INSTRUCTIONS TO FOLLOW | Please copy each line of the listing that includes the string "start".

DATA SHOWN |
* * * *

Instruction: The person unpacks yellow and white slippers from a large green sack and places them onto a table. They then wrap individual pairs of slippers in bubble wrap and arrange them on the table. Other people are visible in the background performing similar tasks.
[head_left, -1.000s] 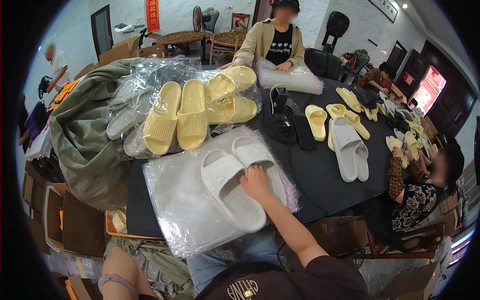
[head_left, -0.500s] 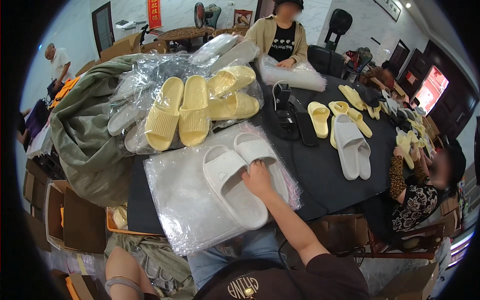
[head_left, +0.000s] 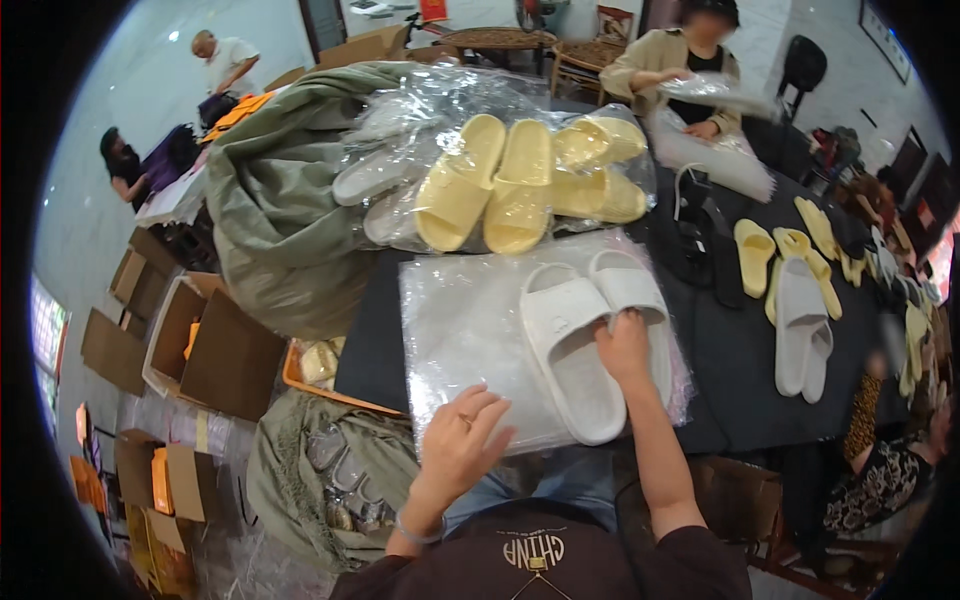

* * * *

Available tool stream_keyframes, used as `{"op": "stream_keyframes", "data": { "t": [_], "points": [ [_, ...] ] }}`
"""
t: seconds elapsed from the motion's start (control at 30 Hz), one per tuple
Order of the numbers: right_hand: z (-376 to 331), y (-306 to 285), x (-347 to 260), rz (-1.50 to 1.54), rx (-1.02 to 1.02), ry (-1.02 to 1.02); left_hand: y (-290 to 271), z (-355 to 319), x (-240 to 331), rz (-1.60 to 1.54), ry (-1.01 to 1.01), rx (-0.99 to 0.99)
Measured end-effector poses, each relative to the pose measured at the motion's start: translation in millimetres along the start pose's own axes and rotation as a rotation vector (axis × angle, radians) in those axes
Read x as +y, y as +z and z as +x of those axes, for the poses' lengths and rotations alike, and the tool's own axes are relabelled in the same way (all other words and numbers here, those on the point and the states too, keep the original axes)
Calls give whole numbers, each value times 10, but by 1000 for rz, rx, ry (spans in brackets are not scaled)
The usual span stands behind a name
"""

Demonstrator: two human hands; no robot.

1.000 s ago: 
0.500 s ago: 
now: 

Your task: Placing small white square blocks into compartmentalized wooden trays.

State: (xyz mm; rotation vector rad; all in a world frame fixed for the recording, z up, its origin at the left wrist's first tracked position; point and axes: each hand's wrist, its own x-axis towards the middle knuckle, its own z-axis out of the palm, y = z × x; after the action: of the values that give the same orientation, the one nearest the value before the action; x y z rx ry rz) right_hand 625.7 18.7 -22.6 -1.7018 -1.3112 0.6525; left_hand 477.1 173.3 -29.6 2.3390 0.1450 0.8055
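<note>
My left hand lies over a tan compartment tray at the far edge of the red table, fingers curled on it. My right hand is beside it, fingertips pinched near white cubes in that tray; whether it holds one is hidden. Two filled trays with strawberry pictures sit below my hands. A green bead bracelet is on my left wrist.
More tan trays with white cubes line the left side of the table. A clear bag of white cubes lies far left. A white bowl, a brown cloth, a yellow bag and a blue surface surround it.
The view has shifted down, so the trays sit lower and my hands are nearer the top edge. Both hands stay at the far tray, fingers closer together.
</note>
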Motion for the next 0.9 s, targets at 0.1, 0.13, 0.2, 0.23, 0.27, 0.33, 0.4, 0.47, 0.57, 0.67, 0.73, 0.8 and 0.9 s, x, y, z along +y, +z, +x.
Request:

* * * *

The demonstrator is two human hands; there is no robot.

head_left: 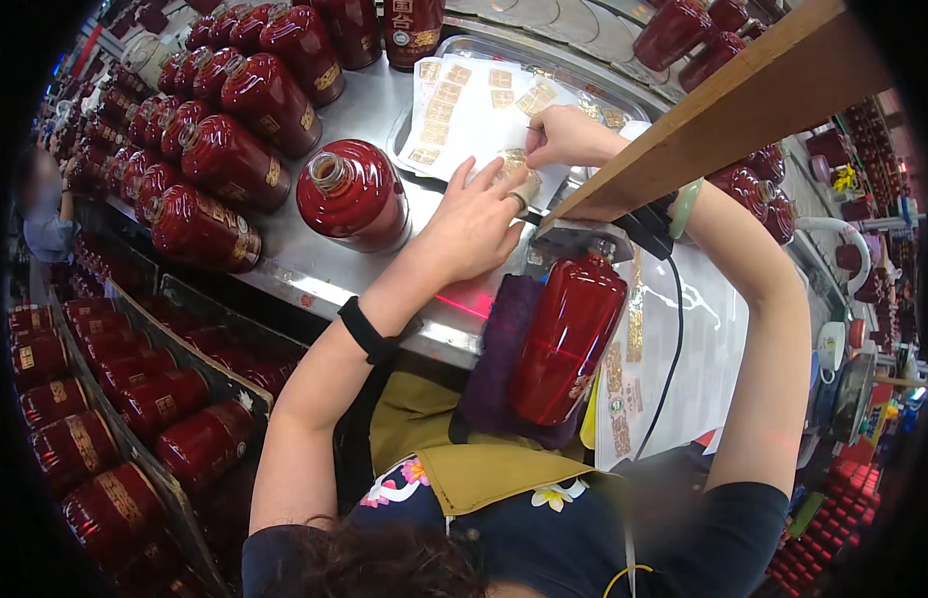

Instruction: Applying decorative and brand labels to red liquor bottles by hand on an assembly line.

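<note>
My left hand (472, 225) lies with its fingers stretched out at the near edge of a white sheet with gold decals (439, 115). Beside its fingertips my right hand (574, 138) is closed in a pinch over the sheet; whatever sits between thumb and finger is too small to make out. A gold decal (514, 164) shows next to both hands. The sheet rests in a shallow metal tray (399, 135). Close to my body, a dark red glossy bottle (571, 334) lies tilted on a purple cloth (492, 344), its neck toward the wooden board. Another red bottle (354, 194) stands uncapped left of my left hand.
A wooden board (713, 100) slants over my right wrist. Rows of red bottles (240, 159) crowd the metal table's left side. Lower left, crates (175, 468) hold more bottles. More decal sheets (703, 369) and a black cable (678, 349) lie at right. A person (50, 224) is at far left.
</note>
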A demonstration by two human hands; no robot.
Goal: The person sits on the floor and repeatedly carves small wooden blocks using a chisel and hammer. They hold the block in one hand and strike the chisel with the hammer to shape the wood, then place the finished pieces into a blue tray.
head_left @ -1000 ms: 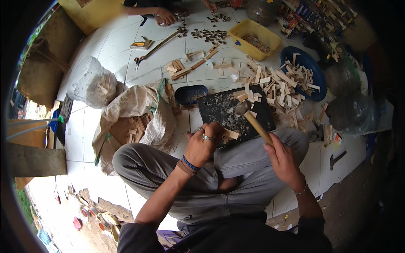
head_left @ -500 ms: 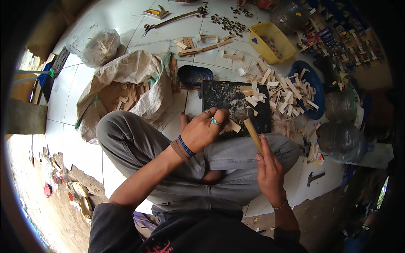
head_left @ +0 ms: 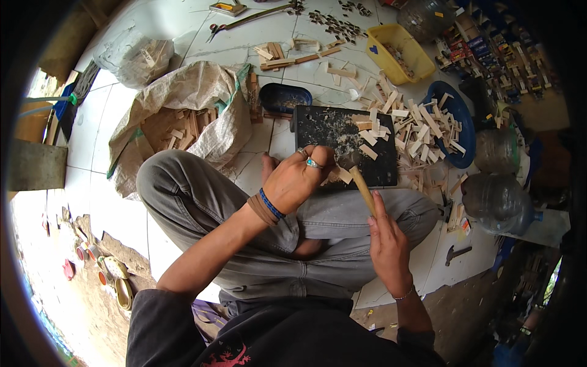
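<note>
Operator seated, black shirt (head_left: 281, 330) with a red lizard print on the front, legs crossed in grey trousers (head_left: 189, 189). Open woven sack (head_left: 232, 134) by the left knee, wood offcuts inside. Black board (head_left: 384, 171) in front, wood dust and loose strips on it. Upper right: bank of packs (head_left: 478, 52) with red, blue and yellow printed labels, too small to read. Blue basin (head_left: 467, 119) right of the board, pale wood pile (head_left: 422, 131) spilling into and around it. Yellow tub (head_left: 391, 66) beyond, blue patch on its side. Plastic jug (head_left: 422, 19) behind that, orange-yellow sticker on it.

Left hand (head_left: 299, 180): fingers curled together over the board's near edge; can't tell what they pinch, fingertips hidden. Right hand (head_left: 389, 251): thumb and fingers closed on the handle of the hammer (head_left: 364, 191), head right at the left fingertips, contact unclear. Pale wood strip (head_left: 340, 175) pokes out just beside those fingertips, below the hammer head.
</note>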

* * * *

EXERCISE RESULT |
t: seconds elapsed from the motion's start (control at 30 Hz), one per tuple
Measured end-effector poses, each relative to the pose measured at the motion's start: translation in millimetres along the start pose's own axes and rotation as a rotation vector (axis × angle, radians) in those axes

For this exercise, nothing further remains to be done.